But blue sky and plenty of sunshine.  An hour or so of mingling outside in the backyard is part of the Thanksgiving gathering at a friend's house in Palo Alto that I go to.  A wet day would not have allowed that. 

Reading San Francisco Chronicle's Jon Carroll is a ritual I enjoy on Thanksgiving morning. It feels good.  This year he wrote about gratitude and the small things that add up to mean something.
"Gratitude is the antidote. It is a specific against a variety of diseases, from something as vague as the discontents of civilization to something as specific as personal grief - but gratitude is the antidote. Thanksgiving is the holiday of gratitude, and I am always willing to celebrate it.
We are told frequently that "it is what it is." That's a tautology, of course, and an increasingly grating cliche, but it gained prominence because it's a real reminder of a real thing: What happened happened. You can't change the past. All we have is today. See you in the future!
But regret is real. Sorrow and pain and loss - all real.
I sometimes think of civilization or society as a kind of floor, a patchy, rickety floor in constant need of repair. Below the floor is the chasm. Some people know that chasm well - those who have to scrabble to exist in war zones, those who have tried to cope after hurricanes or earthquakes, those who have lost multiple family members simultaneously. For them, the daily comforts of society are of little use. The network of routine, the solace of art, hope for the future - none of it seems real.
Only the chasm seems real.
The chasm is only metaphorical, of course, but sometimes we live our lives entirely within metaphors.

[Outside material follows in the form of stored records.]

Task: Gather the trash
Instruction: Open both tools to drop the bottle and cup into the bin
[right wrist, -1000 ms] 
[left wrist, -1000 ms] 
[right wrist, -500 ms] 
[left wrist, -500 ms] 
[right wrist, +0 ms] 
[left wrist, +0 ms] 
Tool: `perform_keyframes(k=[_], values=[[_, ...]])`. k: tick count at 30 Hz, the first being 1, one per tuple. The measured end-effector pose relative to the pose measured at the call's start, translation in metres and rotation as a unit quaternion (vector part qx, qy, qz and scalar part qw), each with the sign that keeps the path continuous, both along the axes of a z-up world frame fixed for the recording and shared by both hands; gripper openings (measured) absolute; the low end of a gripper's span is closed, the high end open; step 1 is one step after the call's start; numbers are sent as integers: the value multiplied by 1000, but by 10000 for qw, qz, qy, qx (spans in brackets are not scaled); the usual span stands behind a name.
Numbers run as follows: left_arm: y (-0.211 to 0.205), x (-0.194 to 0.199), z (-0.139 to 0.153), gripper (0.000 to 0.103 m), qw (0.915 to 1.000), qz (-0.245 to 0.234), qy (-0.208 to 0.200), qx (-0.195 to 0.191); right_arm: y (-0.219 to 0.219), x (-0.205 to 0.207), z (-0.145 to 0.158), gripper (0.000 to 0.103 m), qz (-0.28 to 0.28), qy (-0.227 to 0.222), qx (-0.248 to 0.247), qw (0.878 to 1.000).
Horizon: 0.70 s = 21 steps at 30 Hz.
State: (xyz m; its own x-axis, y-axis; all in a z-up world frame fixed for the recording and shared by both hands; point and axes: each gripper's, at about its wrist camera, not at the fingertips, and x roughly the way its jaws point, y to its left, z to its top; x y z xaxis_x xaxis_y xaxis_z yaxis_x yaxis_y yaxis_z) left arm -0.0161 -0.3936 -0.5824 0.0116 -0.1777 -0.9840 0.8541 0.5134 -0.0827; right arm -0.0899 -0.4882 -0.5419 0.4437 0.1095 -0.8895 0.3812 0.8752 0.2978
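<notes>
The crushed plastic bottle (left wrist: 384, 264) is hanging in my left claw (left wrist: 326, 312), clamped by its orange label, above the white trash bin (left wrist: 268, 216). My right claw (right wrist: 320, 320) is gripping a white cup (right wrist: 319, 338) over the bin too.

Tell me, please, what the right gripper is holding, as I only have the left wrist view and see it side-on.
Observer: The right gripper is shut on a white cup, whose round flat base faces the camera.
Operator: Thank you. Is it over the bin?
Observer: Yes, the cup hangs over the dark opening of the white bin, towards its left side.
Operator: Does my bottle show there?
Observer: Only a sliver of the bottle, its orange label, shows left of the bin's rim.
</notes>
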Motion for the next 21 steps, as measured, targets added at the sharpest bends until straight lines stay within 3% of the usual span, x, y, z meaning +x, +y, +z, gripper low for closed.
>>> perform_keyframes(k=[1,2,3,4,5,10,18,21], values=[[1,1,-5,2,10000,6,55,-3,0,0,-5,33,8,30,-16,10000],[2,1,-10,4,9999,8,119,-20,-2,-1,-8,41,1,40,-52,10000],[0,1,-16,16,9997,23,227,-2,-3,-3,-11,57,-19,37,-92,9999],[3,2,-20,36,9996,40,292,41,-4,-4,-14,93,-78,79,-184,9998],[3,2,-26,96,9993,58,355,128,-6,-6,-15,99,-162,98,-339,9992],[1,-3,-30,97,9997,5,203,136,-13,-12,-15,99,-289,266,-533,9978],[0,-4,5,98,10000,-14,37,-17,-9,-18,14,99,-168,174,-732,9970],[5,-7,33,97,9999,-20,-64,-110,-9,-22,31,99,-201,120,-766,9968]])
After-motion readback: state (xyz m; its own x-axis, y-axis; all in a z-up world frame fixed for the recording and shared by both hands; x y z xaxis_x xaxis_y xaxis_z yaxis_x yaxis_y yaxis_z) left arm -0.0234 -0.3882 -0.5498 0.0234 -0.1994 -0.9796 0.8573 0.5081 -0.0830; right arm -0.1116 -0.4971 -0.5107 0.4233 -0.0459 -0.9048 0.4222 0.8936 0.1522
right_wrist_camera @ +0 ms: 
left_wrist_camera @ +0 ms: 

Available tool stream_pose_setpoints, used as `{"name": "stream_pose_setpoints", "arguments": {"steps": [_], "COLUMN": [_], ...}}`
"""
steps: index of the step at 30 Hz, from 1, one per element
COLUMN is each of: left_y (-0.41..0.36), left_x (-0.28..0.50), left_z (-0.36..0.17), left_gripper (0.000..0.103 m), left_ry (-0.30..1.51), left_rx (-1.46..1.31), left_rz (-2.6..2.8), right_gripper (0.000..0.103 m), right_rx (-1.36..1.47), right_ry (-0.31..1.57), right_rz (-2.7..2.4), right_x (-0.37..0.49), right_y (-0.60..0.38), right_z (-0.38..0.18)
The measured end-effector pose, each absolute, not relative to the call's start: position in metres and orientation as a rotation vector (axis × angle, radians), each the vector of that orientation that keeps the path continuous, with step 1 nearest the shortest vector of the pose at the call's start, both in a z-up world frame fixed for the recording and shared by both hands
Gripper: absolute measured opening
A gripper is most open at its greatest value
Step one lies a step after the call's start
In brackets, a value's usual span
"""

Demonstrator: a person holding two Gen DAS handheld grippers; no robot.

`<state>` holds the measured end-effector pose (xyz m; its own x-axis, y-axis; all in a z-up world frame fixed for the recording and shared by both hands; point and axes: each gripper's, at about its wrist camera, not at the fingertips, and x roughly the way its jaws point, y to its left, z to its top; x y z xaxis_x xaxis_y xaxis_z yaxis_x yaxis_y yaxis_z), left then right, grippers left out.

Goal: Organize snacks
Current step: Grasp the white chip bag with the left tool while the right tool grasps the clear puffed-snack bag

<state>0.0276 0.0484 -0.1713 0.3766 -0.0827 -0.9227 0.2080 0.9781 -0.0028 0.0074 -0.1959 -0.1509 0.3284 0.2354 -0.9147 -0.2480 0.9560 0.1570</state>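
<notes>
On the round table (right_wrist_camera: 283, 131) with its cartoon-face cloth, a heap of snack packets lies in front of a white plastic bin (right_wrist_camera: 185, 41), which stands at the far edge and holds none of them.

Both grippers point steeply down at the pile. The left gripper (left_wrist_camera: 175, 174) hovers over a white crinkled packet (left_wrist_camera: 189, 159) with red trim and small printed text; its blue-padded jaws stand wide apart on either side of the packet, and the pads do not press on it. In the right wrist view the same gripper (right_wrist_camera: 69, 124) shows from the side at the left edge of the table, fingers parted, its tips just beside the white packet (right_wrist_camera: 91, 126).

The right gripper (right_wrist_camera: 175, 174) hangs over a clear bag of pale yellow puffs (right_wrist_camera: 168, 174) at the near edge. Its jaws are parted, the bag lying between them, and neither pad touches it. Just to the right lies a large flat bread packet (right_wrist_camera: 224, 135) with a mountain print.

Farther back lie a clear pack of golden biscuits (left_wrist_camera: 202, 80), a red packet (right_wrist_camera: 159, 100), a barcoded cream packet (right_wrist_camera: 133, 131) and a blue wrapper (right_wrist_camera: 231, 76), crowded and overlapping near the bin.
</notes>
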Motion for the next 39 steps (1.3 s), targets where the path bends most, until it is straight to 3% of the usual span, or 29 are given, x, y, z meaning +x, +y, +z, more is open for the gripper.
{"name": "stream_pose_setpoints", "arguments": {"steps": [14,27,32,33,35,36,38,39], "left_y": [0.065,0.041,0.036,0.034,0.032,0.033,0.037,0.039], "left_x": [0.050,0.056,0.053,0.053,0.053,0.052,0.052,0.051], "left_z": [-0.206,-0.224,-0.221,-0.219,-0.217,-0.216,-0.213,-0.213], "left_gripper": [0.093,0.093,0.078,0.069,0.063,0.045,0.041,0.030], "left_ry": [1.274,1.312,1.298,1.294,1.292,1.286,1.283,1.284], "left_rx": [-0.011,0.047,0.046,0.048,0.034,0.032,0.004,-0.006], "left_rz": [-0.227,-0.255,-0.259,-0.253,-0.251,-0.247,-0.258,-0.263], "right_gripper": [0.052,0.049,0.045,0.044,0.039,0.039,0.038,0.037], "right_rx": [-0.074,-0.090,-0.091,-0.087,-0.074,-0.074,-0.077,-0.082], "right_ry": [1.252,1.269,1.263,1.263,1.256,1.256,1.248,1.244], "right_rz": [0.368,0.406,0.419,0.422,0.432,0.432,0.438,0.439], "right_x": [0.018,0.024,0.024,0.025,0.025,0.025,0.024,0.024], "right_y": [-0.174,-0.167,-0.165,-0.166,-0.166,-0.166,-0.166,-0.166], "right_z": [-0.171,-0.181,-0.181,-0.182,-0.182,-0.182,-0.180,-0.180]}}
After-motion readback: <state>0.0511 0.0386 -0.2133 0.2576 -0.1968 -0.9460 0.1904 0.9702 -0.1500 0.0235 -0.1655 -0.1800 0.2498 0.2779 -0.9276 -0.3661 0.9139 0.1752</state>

Our choice of metaphors is just a matter of taste. There's no right answer on this quiz, kids.
But still we have to get through the day. And, I am convinced, the route through the day is gratitude. Because there is always something to be grateful for, and that something is not in the chasm, floats above the chasm, denies the importance of the chasm.
You choose: sunsets, apples, bedrooms in the morning, Bruce Springsteen, a child's second birthday, the smile on the face of a passing stranger, rivers, mountaintops, cathedrals, Shakespeare, Tina Fey, the curve of a thigh, the curve of a road, the nation of Switzerland, Carl Hiaasen, grass, orange, Bola Sete, jumbo shrimp, Pascal's Theorem, Ockham's razor, clean restrooms, potable water, penguins, French kissing or peanuts.
Can you feel the floor beneath your feet get sturdier? Can you see the holes being patched? For a moment, the bounty of the world overwhelmed you, and you were grateful to be alive at this moment. See? Antidote.
So today, if we are at all lucky, we will gather with family and/or friends and eat food and talk of shared alliances and shared memories. Many Thanksgivings are family gatherings, and family gatherings are often fraught. My suggestion is: Embrace the fraught. You'd miss the fraught if it weren't there."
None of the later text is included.